Algum tempo hesitei se devia abrir estas me- mórias pelo princípio ou pelo fim, isto é, se poria em primeiro lugar o meu nascimento ou a minha morte. Suposto o uso vulgar seja começar pelo nascimento, duas considerações me levaram a adotar diferente método: a primeira é que eu não sou propriamente um autor defunto, mas um defunto autor[1], para quem a campa foi outro berço; a segunda é que o escrito ficaria assim mais galante e mais novo. (…)

CAPÍTULO 75: COMIGO

Podendo acontecer que algum dos meus leitores tenha pulado o capítulo anterior, observo que é preciso lê-lo para entender o que eu disse comigo, logo depois que Dona Plácida saiu da sala. O que eu disse foi isto: – Assim, pois, o sacristão da Sé, um dia, ajudando à missa, viu entrar a dama, que devia ser sua colaboradora na vida de Dona Plácida. Viu-a  outros dias, durante semanas inteiras, gostou, disse-lhe alguma graça, pisou-lhe o pé, ao acender os altares, nos dias de festa. Ela gostou dele, acercaram-se, amaram-se. Dessa conjunção de luxúrias vadias brotou Dona Plácida[2]. E de crer que Dona Plácida não falasse ainda quando nasceu, mas se falasse podia dizer aos autores de seus dias: – Aqui estou. Para que me chamastes? E o sacristão e a sacristã naturalmente lhe responderiam: – Chamamos-te para queimar os dedos nos tachos, os olhos na costura, comer mal, ou não comer, andar de um lado para outro, na faina, adoecendo e sarando, com o fim de tornar a adoecer e sarar outra vez, triste agora, logo desesperada, amanhã resignada, mas sempre com as mãos no tacho e os olhos na costura, até acabar um dia na lama ou no hospital; foi para isso que te chamamos, num momento de simpatia.[2]

CAPÍTULO 160: DAS NEGATIVAS

Entre a morte do Quincas Borba e a minha, mediram os sucessos narrados na primeira parte do livro.

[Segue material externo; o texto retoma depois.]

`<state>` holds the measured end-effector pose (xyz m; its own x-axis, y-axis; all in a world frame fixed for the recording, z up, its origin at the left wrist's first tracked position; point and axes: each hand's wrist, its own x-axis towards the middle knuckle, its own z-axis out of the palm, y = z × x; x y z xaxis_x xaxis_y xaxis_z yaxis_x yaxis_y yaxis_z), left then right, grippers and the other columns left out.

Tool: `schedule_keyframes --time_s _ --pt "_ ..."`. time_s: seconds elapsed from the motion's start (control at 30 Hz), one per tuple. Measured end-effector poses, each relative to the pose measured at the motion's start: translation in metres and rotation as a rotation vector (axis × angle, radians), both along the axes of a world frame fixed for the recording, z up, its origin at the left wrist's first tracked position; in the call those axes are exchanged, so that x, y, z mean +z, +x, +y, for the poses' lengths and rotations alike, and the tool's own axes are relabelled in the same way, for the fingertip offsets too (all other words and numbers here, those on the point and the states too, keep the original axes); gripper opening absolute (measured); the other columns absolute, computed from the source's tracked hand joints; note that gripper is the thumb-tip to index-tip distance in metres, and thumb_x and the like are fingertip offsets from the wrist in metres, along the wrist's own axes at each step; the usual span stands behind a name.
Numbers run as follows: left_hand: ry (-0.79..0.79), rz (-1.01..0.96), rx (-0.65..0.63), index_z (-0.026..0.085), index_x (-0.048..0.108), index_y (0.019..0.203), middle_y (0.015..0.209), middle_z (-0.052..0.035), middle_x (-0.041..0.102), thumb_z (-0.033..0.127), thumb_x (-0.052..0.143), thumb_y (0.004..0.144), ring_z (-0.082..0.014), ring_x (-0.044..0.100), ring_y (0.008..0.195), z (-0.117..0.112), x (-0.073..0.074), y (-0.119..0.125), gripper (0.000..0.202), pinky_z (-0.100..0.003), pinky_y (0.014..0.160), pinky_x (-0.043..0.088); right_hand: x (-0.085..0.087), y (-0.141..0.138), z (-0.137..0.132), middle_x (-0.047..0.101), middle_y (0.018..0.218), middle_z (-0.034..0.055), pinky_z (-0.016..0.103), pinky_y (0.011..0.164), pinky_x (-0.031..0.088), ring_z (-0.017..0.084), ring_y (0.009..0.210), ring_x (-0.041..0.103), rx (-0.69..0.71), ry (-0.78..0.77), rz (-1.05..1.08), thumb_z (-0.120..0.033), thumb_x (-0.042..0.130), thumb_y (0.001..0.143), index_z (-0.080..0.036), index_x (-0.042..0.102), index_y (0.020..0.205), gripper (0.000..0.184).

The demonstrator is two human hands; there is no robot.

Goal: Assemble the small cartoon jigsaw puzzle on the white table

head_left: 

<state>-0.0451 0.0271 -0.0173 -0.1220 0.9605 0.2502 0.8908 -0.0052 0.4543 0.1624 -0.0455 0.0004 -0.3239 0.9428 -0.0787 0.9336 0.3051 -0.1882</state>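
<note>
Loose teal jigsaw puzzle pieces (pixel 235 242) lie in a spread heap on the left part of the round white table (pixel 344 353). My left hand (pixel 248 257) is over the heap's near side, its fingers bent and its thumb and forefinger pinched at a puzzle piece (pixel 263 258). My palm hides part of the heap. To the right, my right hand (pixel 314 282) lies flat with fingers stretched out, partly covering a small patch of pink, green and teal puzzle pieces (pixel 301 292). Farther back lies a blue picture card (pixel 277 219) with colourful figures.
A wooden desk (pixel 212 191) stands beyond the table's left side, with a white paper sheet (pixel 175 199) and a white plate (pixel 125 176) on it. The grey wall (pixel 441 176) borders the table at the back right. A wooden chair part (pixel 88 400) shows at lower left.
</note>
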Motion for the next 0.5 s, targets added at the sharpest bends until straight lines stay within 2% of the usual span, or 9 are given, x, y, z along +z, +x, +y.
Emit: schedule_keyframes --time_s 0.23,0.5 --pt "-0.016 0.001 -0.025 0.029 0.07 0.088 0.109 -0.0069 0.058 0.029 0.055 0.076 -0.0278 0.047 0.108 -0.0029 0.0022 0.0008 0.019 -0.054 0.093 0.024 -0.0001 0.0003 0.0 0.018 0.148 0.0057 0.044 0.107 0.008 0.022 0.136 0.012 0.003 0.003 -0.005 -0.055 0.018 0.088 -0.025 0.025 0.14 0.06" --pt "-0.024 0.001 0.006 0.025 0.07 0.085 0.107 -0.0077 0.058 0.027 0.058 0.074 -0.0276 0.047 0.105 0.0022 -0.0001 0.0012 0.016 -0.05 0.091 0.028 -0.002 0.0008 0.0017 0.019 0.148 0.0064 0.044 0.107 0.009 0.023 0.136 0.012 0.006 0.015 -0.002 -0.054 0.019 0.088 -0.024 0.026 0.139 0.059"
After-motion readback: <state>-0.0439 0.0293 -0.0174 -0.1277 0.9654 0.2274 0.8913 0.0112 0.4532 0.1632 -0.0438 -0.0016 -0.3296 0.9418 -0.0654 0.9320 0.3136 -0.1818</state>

O principal deles foi a invenção do emplasto Brás Cubas, que morreu comigo, por causa da moléstia que apanhei[3]. Divino emplasto, tu me darias o primeiro lugar entre os homens, acima da ciência e da riqueza, porque eras a genuína e direta inspiração do Céu. O caso determinou o contrário; e aí vos ficais eternamente hipocondríacos. Este último capítulo é todo de negativas. Não alcancei a celebridade do emplasto, não fui ministro, não fui califa, não conheci o casamento.[4] Verdade é que, ao lado dessas faltas, coube-me a boa fortuna de não comprar o pão com o suor do meu rosto[5]. Mais; não padeci a morte de D. Plácida, nem a semidemência do Quincas Borba. Somadas umas cousas e outras, qualquer pessoa imaginará que não houve míngua nem sobra, e conseguinte- mente que saí quite com a vida. E imaginará mal; porque ao chegar a este outro lado do mistério, achei-me com um pequeno saldo, que é a derradeira negativa deste capítulo de negativas: – Não tive filhos, não transmiti a nenhuma criatura o legado da nossa[6] miséria.[7]

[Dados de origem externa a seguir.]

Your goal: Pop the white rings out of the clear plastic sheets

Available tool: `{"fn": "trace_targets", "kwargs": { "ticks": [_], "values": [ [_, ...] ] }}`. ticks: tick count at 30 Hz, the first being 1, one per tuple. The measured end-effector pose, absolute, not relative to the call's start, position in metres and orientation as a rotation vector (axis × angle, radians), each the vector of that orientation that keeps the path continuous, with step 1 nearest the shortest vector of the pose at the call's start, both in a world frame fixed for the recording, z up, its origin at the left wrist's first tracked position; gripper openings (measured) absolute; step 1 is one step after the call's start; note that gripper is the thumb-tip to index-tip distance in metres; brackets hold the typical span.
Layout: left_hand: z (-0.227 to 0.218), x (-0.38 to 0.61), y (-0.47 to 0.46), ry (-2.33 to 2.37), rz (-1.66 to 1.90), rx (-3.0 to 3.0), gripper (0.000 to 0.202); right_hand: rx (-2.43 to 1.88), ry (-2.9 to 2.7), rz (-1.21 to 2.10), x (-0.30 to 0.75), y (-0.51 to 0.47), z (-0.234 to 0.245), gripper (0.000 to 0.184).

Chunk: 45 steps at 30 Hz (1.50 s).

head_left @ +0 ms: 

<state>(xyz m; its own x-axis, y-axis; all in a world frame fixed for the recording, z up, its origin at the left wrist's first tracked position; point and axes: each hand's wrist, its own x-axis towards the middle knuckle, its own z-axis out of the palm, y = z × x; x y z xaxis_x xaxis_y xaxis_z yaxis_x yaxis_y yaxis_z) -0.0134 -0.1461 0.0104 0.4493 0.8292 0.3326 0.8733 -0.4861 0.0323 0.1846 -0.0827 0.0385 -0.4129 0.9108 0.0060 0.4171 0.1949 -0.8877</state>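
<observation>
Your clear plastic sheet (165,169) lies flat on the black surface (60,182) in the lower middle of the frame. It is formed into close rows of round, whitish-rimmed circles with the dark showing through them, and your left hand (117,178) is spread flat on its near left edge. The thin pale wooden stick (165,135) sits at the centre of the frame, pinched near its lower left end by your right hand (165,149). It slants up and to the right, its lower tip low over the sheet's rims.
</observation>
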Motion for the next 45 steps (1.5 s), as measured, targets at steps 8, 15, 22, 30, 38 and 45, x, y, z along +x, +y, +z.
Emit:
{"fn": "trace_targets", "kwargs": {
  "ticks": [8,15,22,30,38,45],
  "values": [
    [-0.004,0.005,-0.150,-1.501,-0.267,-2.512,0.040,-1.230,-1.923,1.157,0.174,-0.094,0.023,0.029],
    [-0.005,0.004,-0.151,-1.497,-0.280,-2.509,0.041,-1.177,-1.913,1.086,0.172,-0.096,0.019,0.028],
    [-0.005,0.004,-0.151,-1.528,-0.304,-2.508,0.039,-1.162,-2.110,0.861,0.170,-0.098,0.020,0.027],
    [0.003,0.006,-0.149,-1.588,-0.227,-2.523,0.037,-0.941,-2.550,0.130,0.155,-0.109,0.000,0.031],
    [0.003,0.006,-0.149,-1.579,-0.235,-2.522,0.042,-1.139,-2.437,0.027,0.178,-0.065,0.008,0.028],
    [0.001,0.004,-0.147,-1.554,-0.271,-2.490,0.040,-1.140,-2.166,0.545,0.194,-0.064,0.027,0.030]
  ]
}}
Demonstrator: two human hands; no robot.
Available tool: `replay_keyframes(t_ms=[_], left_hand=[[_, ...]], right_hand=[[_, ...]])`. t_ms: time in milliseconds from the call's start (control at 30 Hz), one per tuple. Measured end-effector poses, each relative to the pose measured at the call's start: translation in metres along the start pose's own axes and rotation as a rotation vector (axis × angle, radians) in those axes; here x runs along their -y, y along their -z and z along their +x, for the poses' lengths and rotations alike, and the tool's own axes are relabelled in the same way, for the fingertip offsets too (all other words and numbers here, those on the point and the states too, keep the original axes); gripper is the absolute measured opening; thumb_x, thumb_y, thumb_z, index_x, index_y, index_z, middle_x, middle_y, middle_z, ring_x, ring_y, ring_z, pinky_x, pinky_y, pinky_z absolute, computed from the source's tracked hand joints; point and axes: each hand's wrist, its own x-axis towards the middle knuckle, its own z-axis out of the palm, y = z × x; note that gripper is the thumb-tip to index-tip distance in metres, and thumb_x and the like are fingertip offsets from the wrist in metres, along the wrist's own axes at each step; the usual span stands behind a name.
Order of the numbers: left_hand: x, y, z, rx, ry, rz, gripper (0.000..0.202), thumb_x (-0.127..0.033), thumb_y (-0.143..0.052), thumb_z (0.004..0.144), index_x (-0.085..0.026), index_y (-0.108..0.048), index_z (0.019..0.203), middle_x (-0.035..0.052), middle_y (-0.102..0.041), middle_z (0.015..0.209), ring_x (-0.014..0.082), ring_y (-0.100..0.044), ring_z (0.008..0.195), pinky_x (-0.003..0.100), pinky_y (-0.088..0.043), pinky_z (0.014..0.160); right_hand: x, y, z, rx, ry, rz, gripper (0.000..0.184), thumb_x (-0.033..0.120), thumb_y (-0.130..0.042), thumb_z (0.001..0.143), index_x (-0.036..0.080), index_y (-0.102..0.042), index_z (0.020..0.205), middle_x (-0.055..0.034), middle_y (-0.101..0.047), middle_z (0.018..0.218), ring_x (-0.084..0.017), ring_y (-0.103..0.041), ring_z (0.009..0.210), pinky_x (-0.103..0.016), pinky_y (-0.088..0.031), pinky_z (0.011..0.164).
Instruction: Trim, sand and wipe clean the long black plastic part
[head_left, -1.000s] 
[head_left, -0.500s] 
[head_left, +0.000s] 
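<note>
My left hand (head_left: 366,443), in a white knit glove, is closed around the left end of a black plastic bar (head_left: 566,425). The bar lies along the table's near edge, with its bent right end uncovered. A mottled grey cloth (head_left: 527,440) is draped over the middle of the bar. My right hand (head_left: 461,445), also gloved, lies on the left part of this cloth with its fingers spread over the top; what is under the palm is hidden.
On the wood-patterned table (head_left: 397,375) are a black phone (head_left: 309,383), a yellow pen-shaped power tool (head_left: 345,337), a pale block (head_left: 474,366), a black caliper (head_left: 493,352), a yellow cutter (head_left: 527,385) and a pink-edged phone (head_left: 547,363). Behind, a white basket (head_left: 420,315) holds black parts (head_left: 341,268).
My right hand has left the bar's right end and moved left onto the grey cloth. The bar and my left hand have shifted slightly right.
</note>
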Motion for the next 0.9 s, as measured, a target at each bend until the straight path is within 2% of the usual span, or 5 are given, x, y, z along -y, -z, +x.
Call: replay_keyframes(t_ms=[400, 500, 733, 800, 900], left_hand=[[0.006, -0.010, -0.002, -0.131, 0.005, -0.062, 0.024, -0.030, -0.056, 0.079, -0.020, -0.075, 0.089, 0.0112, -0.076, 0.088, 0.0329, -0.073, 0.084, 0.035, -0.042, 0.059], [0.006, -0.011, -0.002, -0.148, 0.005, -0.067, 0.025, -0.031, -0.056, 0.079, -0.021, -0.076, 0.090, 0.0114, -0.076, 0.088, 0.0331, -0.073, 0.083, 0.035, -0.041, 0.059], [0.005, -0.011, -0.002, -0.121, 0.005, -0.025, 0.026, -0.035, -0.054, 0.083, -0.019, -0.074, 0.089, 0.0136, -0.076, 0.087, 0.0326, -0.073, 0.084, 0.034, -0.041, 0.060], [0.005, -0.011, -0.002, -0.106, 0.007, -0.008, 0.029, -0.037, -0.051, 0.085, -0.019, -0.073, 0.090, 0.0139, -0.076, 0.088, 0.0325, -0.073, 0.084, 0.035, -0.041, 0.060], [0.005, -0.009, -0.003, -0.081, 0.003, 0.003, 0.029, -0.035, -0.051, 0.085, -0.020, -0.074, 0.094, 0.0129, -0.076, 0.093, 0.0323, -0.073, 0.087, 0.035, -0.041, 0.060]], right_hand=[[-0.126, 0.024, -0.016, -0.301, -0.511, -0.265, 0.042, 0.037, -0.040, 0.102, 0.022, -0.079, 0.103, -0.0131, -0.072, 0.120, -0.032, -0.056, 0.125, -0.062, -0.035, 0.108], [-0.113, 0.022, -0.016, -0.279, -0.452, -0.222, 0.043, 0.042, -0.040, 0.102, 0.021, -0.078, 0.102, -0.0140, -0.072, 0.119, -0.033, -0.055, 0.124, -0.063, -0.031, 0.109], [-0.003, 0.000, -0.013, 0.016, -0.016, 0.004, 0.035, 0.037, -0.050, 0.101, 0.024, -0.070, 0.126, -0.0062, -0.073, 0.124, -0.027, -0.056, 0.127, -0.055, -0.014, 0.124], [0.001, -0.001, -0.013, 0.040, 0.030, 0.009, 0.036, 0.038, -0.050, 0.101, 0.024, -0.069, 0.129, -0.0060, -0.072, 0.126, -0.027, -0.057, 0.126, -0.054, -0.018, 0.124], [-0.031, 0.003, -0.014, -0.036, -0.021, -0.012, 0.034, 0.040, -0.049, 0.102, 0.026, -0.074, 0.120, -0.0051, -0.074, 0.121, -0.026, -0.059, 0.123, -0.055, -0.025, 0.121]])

[1] NARRADOR-DEFUNTO :Brás Cubas narra, depois de morrer, as lembranças da vida. O lugar do qual o narrador fala é estratégico: morto, sua voz alcança maior distanciamento em relação aos fatos e aos seres humanos.
ANTI-HERÓI ROMANESCO Ao contrário dos heróis românticos idealizados, Brás Cubas é um indivíduo repleto de defeitos, egoísmos e ambiguidades. O romance moderno, gênero representativo do mundo burguês, privilegia protagonistas que não são modelos exemplares de conduta nem apresentam uma trajetória comum, com todos os problemas humanos. Nesse sentido, ele se aproxima do personagem Leonardo, de Memórias de um Sargento de Milícias.

[2] DOMÉSTICA E AGREGADA: Dona Plácida foi abandonada pela filha – também bastarda – e sustentou a mãe, até que esta morresse. Após ouvir a história da agregada, a ironia e o rancor saltam aos olhos de Brás Cubas: Dona Plácida serve de álibi para que ele e Virgília concretizem o amor adúltero. Os amores dos dois são conjunções de luxúrias vazias, origem de Dona Plácida, cujo destino é viver trabalhando, adoecendo e se curando, até que morra decrépita.

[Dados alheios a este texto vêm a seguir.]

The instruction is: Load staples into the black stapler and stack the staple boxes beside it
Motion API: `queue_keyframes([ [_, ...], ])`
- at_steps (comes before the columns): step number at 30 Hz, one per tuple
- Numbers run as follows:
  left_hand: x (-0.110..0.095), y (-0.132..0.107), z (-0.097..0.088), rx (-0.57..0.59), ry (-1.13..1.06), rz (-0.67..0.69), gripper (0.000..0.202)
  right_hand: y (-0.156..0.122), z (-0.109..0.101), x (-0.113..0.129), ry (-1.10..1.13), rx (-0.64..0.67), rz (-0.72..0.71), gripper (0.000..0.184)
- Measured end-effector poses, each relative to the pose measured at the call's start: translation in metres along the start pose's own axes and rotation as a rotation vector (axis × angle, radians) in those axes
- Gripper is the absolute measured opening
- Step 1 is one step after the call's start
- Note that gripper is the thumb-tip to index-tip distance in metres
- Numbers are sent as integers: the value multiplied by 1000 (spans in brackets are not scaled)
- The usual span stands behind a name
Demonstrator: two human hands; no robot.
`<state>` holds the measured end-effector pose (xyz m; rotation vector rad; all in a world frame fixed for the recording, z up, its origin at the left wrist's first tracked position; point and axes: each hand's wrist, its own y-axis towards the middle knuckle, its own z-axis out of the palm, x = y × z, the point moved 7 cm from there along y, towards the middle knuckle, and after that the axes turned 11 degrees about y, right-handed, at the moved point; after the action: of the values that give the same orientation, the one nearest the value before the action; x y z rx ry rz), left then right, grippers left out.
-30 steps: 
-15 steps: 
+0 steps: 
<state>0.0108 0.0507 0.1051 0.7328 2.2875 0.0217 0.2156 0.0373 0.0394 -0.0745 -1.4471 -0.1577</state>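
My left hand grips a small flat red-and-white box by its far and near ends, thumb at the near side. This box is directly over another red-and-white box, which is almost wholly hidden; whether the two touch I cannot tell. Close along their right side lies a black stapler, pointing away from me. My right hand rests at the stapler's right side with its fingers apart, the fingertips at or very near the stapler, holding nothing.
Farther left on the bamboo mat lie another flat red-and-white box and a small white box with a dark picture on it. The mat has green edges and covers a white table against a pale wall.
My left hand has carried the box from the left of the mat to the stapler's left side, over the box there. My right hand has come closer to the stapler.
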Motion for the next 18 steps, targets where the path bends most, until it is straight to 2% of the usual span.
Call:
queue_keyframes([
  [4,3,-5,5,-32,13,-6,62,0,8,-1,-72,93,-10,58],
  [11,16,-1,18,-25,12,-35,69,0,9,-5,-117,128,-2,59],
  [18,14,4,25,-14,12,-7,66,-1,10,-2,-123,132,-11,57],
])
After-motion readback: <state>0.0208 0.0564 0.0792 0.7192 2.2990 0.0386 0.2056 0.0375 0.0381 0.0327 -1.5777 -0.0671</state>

[3] FRUSTRAÇÃO: O projeto do emplasto Brás Cubas, medicamento revolucionário por meio do qual o narrador- personagem sonhava alcançar a glória pessoal, acabou por levar indiretamente seu idealizador à morte.

[4] ADVÉRBIO: O título do capítulo, Das negativas, repercute na série de frases declarativas negativas presentes no texto, nas quais o ADVÉRBIO não acentua o caráter de negatividade e frustração do narrador-protagonista.

[5] IRONIA: Brás Cubas se refere ironicamente às sucessivas ações fracassadas de sua vida, resultantes da fraqueza e da leviandade. A ironia é o recurso textual frequentemente usado pelo autor para tratar das questões humanas.

[6] PRONOME POSSESSIVO: O uso do pronome possessivo “nossa” tem o efeito de criar cumplicidade e ironia: a miséria não seria só de Brás Cubas, mas de toda a humanidade.

[7] PESSIMISMO: O desiludido narrador apresenta uma perspectiva pessimista da existência. Ele declara não haver deixado descendentes em vida e, portanto, não tem a quem transmitir o legado da existência humana (ironicamente constituído de misérias).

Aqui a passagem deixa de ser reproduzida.